Our last experience with cruise ship connectivity wasn’t that impressive - aboard the Golden Princess, we found the connectivity to be slow, unreliable, and very expensive. Furthermore, WiFi was available only in a small lobby area on one deck. Despite the limitations, we found the small area to be quite busy with quite a few “regulars” who were clearly trying to stay connected to business at home. The connection was good enough to keep up with email and do a bit of business, but not fast or reliable enough to use our Vonage “soft phone” to make or receive phone calls. Even in ports where the ship could have connected via a temporary cable or wireless link to improve bandwidth, Princess grimly stuck with their dicey satellite link. A commitment to ubiquitous WiFi, though, suggests that Celebrity is probably also investing in their connectivity infrastructure.

If Celebrity and other lines deliver decent broadband access in passenger cabins, that would allow a whole new kind of virtual commuting. Can you imagine doing business from your private balcony as the ship floats around the Mediterranean or Caribbean?

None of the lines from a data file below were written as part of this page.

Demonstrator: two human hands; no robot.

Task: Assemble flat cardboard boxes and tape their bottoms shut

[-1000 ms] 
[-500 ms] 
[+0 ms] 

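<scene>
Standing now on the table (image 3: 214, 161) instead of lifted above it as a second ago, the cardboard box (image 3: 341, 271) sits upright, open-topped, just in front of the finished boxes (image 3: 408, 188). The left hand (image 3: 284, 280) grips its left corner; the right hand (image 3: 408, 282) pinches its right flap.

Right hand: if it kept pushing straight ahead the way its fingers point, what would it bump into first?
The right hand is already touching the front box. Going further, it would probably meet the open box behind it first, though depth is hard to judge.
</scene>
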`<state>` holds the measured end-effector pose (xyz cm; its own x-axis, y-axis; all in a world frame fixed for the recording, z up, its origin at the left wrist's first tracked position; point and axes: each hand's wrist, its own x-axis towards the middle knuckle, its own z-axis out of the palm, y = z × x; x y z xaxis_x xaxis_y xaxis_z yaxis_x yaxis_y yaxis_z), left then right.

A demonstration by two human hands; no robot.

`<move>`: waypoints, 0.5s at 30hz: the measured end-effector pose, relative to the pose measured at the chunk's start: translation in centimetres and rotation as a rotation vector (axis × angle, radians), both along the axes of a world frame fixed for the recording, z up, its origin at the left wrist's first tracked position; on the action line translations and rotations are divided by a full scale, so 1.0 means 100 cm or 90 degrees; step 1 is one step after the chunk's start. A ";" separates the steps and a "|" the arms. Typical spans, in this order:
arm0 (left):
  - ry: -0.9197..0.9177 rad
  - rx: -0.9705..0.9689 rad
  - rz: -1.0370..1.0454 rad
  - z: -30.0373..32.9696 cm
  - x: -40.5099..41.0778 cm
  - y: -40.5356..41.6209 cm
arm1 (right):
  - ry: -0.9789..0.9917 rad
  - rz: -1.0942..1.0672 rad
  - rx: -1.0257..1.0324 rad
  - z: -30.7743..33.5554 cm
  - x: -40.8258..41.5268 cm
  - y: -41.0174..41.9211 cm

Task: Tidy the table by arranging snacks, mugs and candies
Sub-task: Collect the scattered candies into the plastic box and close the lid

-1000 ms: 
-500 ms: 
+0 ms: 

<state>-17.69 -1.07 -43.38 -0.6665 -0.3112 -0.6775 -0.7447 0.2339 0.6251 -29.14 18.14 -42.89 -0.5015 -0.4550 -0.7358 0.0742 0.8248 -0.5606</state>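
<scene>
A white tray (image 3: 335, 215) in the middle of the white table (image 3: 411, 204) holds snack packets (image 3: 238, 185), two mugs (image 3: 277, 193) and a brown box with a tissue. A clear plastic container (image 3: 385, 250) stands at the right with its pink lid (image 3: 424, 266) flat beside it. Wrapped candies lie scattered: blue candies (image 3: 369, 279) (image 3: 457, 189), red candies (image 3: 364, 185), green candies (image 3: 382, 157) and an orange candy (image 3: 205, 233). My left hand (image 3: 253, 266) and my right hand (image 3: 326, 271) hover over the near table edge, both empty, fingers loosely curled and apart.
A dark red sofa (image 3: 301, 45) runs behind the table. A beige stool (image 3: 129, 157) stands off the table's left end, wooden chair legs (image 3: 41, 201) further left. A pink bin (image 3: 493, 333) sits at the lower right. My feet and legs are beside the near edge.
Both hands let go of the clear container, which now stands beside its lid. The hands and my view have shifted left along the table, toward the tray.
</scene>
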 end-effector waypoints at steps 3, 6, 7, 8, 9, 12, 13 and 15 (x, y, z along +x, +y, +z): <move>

This would be a short term virtual office, of course, as even longer cruises come to an end. But for the determined business cruiser, the same blog has the answer: in Cruise Ship Retirement, they suggest long-term cruising as an alternative to conventional retirement living. Indeed, there has been publicity periodically about “cruise ship condos,” though I’m not aware of any condo ships (where one buys the cabin and pays for ongoing services) actually afloat. The exact same concept would work for a more permanent business office.

Clearly, virtual commuting on a cruise ship isn’t broadly applicable - it’s expensive, and details like overnighting contract documents could be a bit problematic. At least in the coming years, we see most of the activity in what we’d call the “connected vacation” - a trip which is primarily vacation, but in which the individual connects for an hour or two at most each day to keep up to date and take care of important matters. This might enable an entrepreneur, a key manager, or any individual with critical skills to take a longer vacation than might otherwise have been possible. While it diminishes the “get away from it all” aspect of vacationing, it permits more time away with greater timing flexibility. We look forward to testing the new world of wireless cruising!